▶ [HOW TO COMPLETE THIS TASK]: Using the data below, copy out all lines with the word "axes".

**********

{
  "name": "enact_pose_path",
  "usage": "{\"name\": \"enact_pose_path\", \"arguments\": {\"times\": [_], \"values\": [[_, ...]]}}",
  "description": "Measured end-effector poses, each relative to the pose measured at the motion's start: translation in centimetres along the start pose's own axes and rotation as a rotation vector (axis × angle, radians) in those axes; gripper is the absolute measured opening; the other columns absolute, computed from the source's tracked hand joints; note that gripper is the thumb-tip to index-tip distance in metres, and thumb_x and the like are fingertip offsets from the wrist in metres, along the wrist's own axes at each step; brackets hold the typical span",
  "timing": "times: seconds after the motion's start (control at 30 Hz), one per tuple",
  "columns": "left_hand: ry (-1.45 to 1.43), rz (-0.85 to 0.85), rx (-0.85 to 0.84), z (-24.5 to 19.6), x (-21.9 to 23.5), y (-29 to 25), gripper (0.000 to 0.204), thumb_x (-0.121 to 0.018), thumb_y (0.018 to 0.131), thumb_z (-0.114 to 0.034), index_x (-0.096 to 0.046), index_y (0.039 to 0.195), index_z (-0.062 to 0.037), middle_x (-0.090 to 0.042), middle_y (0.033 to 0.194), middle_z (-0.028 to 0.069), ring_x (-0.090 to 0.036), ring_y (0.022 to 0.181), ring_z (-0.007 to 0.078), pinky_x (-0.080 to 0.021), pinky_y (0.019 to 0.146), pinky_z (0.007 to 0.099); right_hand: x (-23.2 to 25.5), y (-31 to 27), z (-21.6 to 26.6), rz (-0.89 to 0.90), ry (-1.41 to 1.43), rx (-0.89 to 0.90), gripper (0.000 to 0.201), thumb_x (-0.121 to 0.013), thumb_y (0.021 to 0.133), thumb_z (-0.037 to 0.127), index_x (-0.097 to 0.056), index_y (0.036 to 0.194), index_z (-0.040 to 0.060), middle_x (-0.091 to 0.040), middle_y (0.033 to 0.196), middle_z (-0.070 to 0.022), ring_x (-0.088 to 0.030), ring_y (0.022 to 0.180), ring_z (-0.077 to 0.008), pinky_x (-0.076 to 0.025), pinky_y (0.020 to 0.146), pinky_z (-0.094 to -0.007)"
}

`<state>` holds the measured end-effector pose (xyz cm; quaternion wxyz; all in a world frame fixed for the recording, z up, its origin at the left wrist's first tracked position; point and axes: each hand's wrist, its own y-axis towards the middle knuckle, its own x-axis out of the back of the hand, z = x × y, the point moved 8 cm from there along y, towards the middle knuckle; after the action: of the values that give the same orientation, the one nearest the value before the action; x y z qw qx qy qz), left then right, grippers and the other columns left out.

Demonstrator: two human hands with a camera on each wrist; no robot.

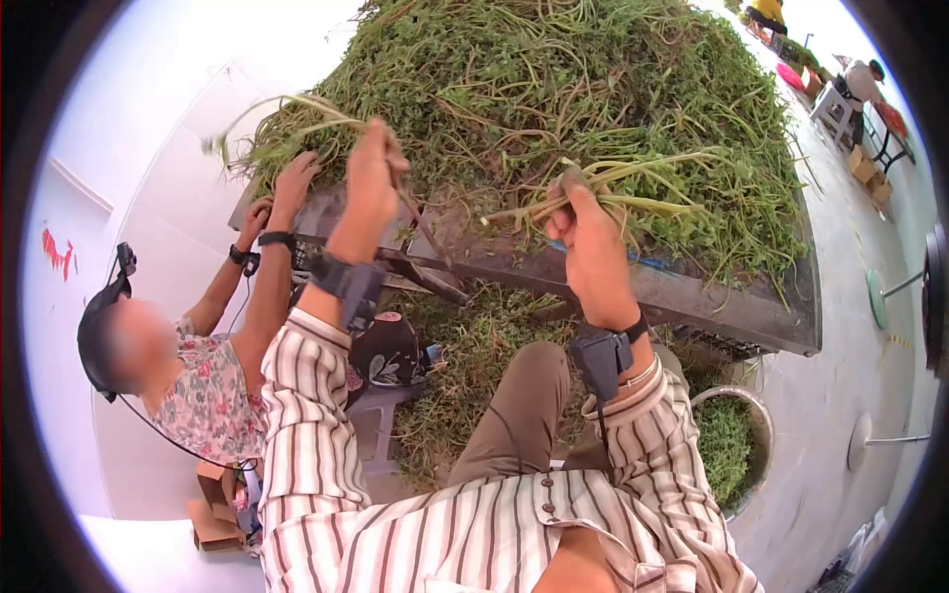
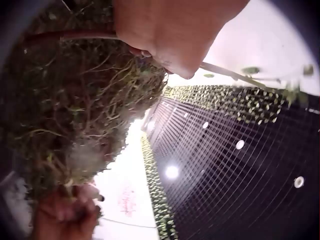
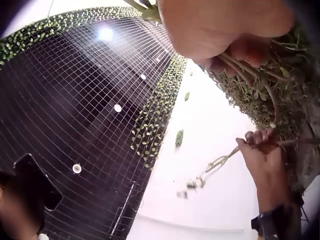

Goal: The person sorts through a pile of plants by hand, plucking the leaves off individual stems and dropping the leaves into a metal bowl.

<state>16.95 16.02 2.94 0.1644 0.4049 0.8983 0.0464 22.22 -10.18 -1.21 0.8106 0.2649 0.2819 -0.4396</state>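
My left hand [image 1: 371, 173] is raised over the table's near edge and grips a long leafy plant stem [image 1: 314, 103]. Leaves trail out to the left, while its brown lower end slants down below the fist. In the left wrist view the same brown stem [image 2: 70, 35] runs under the curled fingers. Farther right, my right hand [image 1: 598, 252] pinches a small bunch of green stems [image 1: 657, 188] between thumb and fingers. Cut ends poke out to its left and leafy ends fan right. A big heap of green plants [image 1: 554, 89] lies just beyond both hands.
Dark tabletop edge [image 1: 732, 311] runs in front of me. At the left, another person [image 1: 213, 385] reaches into the heap. Loose greens [image 1: 465, 366] cover the floor below, and a round tub [image 1: 759, 435] of greens stands at right. Cardboard boxes [image 1: 215, 519] sit lower left.
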Motion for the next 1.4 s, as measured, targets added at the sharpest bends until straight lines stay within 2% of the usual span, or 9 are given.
{"name": "enact_pose_path", "arguments": {"times": [0.17, 0.33, 0.5, 0.57, 0.67, 0.73, 1.1, 1.2, 1.4], "values": [[0.298, 0.277, 0.063, 3.0, -4.8, -3.8, 0.031, -0.043, 0.094, -0.033, -0.048, 0.074, -0.0094, -0.043, 0.063, -0.0025, -0.039, 0.057, 0.0093, -0.032, 0.055, 0.0242, -1.0, -0.3, -1.9, 0.012, -0.039, -0.082, 0.009, -0.049, 0.09, 0.013, -0.052, 0.09, 0.0044, -0.055, 0.074, -0.0032, -0.043, 0.058, -0.007, -0.037, 0.051, -0.0223], [0.565, 0.48, 0.086, 3.6, -8.0, -7.3, 0.028, -0.041, 0.094, -0.029, -0.05, 0.081, -0.0059, -0.041, 0.065, -0.0029, -0.038, 0.061, 0.0075, -0.032, 0.057, 0.0232, -1.2, -0.3, -1.5, 0.081, -0.15, -0.039, 0.029, -0.057, 0.082, 0.016, -0.054, 0.107, 0.0029, -0.053, 0.079, 0.0002, -0.045, 0.065, -0.0067, -0.038, 0.055, -0.0217], [0.651, 0.684, 0.099, 5.4, -9.0, -9.2, 0.025, -0.04, 0.096, -0.023, -0.051, 0.093, -0.0013, -0.049, 0.075, 0.0003, -0.046, 0.07, 0.0089, -0.039, 0.065, 0.0248, -1.4, -0.3, -1.3, 0.078, -0.276, -0.026, 0.027, -0.061, 0.079, 0.014, -0.057, 0.104, 0.003, -0.059, 0.078, -0.0003, -0.045, 0.063, -0.0043, -0.036, 0.054, -0.0202], [0.59, 0.705, -0.04, 4.9, -9.6, -9.9, 0.024, -0.041, 0.096, -0.021, -0.053, 0.1, -0.0012, -0.055, 0.086, 0.0029, -0.05, 0.08, 0.0097, -0.042, 0.074, 0.0251, -1.6, -0.4, -1.2, 0.099, -0.343, -0.049, 0.027, -0.062, 0.079, 0.015, -0.059, 0.102, 0.003, -0.06, 0.077, 0.0002, -0.046, 0.064, -0.0035, -0.035, 0.054, -0.0198], [0.663, 0.784, 0.012, 4.2, -10.4, -10.8, 0.028, -0.044, 0.095, -0.026, -0.053, 0.097, 0.0005, -0.057, 0.087, 0.0041, -0.052, 0.087, 0.0115, -0.042, 0.079, 0.0281, -2.1, -0.4, 0.0, 0.123, -0.511, 0.09, 0.021, -0.059, 0.078, 0.013, -0.061, 0.094, 0.0006, -0.056, 0.073, 0.0009, -0.05, 0.067, -0.0069, -0.041, 0.06, -0.0215], [0.56, 0.797, 0.021, 4.6, -10.6, -11.1, 0.028, -0.045, 0.095, -0.026, -0.053, 0.099, 0.0001, -0.057, 0.087, 0.0039, -0.051, 0.085, 0.0115, -0.042, 0.078, 0.0284, -1.2, -0.3, -1.0, 0.075, -0.396, -0.068, 0.019, -0.059, 0.079, 0.014, -0.061, 0.093, 0.0013, -0.056, 0.073, 0.0001, -0.05, 0.067, -0.0068, -0.04, 0.058, -0.0224], [0.53, 0.628, 0.149, 3.3, -9.2, -10.2, 0.027, -0.045, 0.095, -0.027, -0.055, 0.092, -0.0028, -0.049, 0.072, -0.0007, -0.042, 0.065, 0.0068, -0.035, 0.059, 0.0211, 0.3, -0.3, -2.2, -0.077, -0.136, -0.105, 0.017, -0.057, 0.085, 0.018, -0.057, 0.096, 0.0056, -0.052, 0.078, 0.0011, -0.046, 0.064, -0.0059, -0.036, 0.054, -0.0215], [0.389, 0.285, 0.082, 1.7, -6.6, -7.0, 0.025, -0.043, 0.095, -0.027, -0.055, 0.084, -0.0079, -0.041, 0.063, -0.006, -0.035, 0.053, 0.004, -0.028, 0.047, 0.02, 0.4, -0.1, -1.2, -0.11, -0.025, -0.063, 0.017, -0.058, 0.085, 0.018, -0.057, 0.096, 0.0053, -0.051, 0.074, 0.002, -0.044, 0.06, -0.0052, -0.035, 0.052, -0.0205], [0.647, 0.427, -0.004, 1.4, -5.7, -7.2, 0.028, -0.044, 0.094, -0.032, -0.053, 0.082, -0.0087, -0.041, 0.064, -0.0066, -0.036, 0.056, 0.0033, -0.028, 0.05, 0.0194, -0.6, 0.3, 0.6, -0.003, -0.098, -0.022, 0.018, -0.058, 0.085, 0.014, -0.059, 0.099, 0.0037, -0.058, 0.075, -0.0007, -0.048, 0.056, -0.0042, -0.038, 0.048, -0.0191]]}}
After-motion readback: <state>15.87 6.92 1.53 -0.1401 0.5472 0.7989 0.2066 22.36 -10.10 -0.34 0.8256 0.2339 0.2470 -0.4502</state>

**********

▶ [RESULT FOR THIS TASK]:
  "description": "Measured end-effector poses, each relative to the pose measured at the motion's start: translation in centimetres along the start pose's own axes and rotation as a rotation vector (axis × angle, radians) in those axes; gripper is the absolute measured opening; the other columns absolute, computed from the source's tracked hand joints; note that gripper is the thumb-tip to index-tip distance in metres, and thumb_x and the like are fingertip offsets from the wrist in metres, along the wrist's own axes at each step; brackets hold the typical span",
`<state>` holds the measured end-effector pose (xyz cm; quaternion wxyz; all in a world frame fixed for the recording, z up, its origin at the left wrist's first tracked position; point and axes: each hand's wrist, its own y-axis towards the middle knuckle, its own x-axis out of the back of the hand, z = x × y, the point moved 8 cm from there along y, towards the middle knuckle; after the action: of the values that give the same orientation, the one nearest the value before the action; x y z qw qx qy qz), left then right, grippers and the other columns left out.

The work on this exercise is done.